[Stored items from a collection]
%%
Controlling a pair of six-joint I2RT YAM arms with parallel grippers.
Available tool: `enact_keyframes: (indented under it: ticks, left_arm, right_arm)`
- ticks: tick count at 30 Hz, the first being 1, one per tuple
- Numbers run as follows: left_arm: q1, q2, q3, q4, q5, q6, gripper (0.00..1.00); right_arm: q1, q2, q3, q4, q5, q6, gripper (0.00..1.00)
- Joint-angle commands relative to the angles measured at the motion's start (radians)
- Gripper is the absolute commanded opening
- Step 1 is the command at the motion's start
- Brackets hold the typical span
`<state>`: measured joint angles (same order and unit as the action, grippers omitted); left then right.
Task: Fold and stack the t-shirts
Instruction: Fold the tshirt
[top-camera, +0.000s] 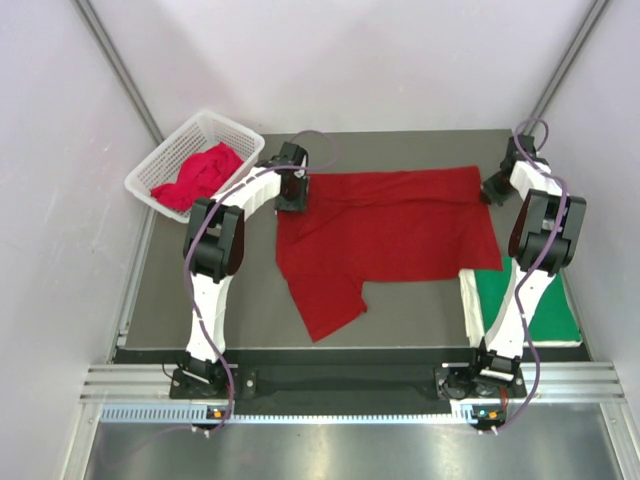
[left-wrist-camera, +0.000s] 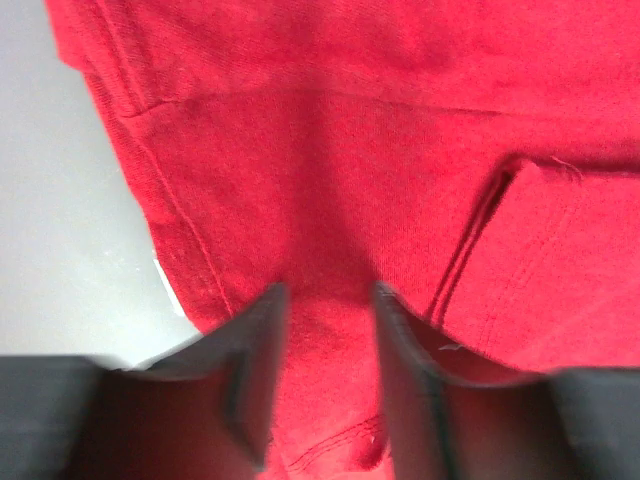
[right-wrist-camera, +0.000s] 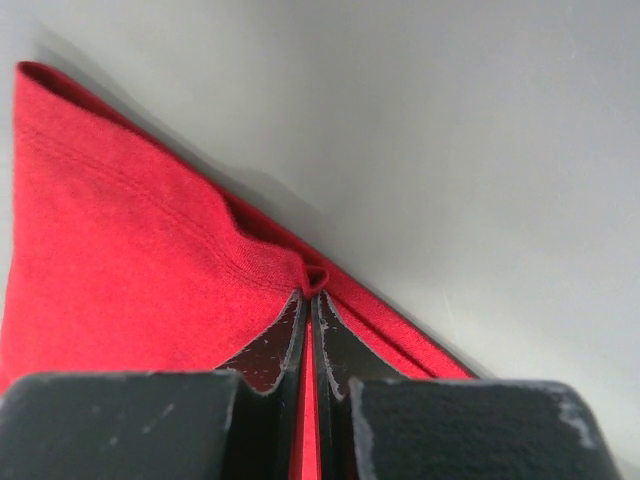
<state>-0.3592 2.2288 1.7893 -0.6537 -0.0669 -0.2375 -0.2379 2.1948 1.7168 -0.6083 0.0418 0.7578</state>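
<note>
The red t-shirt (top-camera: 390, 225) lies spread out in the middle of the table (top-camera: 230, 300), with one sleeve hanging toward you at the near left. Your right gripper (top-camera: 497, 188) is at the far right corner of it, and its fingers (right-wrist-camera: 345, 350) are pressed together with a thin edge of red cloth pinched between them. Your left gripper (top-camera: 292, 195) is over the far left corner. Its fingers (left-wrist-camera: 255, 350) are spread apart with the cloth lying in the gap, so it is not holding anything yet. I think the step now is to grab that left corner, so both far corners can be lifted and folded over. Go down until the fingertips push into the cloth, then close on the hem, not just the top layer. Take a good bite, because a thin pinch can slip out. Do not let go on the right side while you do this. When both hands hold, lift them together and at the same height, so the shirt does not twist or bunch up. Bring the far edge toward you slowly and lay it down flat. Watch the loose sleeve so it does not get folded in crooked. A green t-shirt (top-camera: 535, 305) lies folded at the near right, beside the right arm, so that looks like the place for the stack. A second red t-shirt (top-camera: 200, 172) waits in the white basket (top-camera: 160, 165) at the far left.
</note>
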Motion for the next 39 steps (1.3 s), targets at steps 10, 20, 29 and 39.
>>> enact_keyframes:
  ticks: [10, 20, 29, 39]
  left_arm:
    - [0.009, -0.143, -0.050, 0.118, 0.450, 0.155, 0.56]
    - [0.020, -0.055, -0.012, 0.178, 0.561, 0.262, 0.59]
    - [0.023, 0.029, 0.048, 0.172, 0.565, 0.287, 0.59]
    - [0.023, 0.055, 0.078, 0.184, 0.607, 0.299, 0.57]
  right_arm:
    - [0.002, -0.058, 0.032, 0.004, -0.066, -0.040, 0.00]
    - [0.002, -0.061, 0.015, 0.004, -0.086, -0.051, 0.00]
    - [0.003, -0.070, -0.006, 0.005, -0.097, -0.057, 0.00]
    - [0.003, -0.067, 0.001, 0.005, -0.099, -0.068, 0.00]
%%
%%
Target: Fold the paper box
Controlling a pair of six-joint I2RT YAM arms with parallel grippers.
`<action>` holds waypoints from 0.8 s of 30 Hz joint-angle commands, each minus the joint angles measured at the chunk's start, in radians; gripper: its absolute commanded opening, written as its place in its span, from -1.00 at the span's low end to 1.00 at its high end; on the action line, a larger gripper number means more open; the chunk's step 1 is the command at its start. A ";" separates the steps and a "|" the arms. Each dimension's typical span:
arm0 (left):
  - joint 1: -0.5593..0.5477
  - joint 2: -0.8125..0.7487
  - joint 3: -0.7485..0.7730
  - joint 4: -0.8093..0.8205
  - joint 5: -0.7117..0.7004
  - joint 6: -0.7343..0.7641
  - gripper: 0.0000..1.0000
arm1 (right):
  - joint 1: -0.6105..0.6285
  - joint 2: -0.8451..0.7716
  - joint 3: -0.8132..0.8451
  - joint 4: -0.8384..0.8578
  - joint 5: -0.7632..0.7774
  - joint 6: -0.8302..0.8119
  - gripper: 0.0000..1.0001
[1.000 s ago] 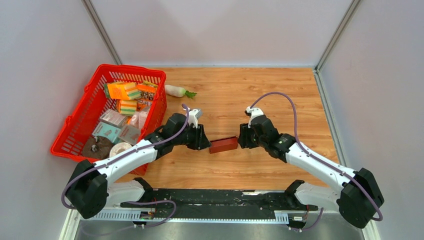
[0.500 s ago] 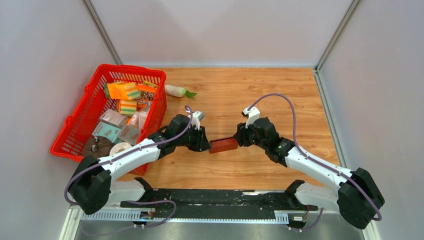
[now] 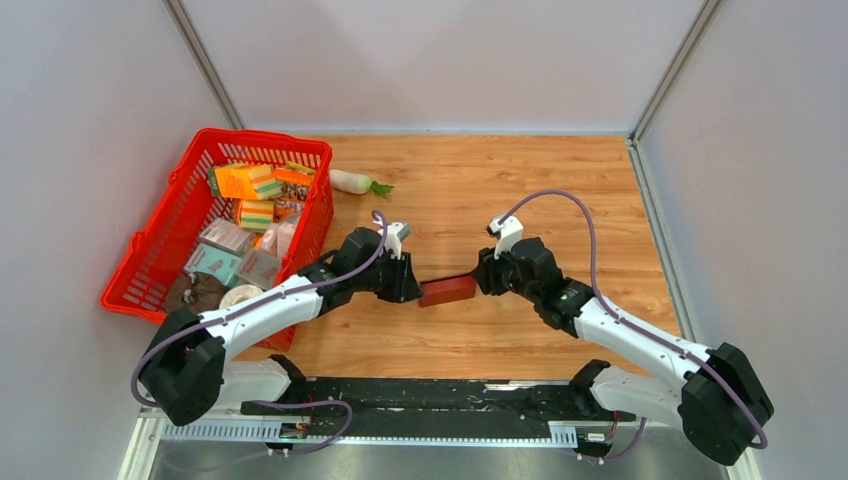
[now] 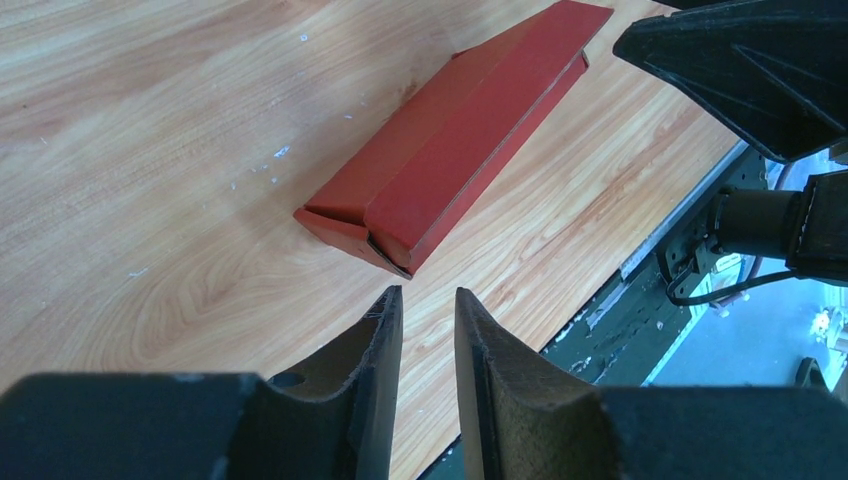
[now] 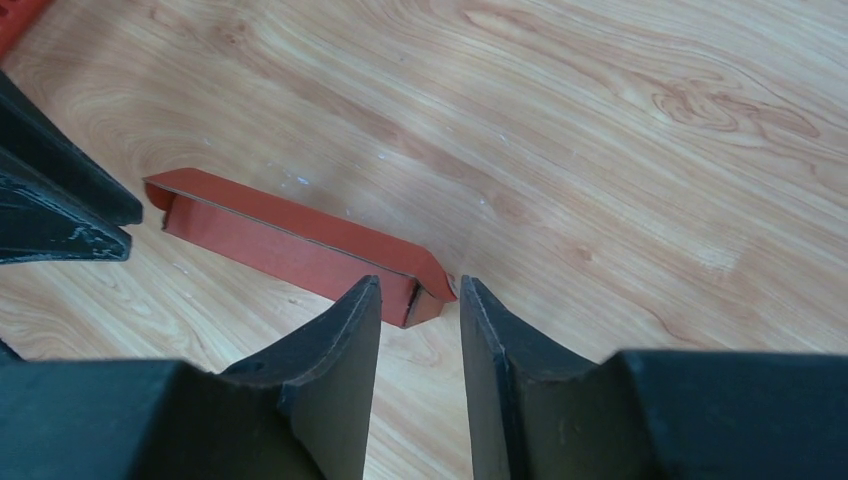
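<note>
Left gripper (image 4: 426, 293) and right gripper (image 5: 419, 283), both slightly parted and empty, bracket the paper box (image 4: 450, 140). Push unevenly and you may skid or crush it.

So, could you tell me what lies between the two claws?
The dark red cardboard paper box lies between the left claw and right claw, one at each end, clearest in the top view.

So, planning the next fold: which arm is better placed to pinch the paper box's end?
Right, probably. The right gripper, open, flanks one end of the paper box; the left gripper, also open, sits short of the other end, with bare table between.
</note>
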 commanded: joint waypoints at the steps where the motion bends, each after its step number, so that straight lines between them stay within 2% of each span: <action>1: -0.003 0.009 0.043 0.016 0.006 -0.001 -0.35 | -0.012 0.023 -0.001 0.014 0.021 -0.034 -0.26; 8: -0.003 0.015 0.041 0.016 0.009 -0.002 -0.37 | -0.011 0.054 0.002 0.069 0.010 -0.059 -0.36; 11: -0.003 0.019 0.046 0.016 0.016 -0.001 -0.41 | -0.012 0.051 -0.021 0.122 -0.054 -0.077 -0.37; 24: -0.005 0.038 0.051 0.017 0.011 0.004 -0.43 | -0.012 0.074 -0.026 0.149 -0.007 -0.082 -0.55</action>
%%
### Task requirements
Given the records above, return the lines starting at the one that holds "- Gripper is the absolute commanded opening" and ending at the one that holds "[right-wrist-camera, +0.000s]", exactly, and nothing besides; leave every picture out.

### Answer box
- Gripper is the absolute commanded opening
- Step 1 is the command at the motion's start
- Brackets hold the typical span
`<state>`: measured joint angles (same order and unit as the action, grippers omitted); left then right.
Task: Fold and stack the t-shirts
Instruction: Fold the tshirt
[top-camera, +0.000s] 
[left-wrist-camera, +0.000s] 
[right-wrist-camera, +0.000s] 

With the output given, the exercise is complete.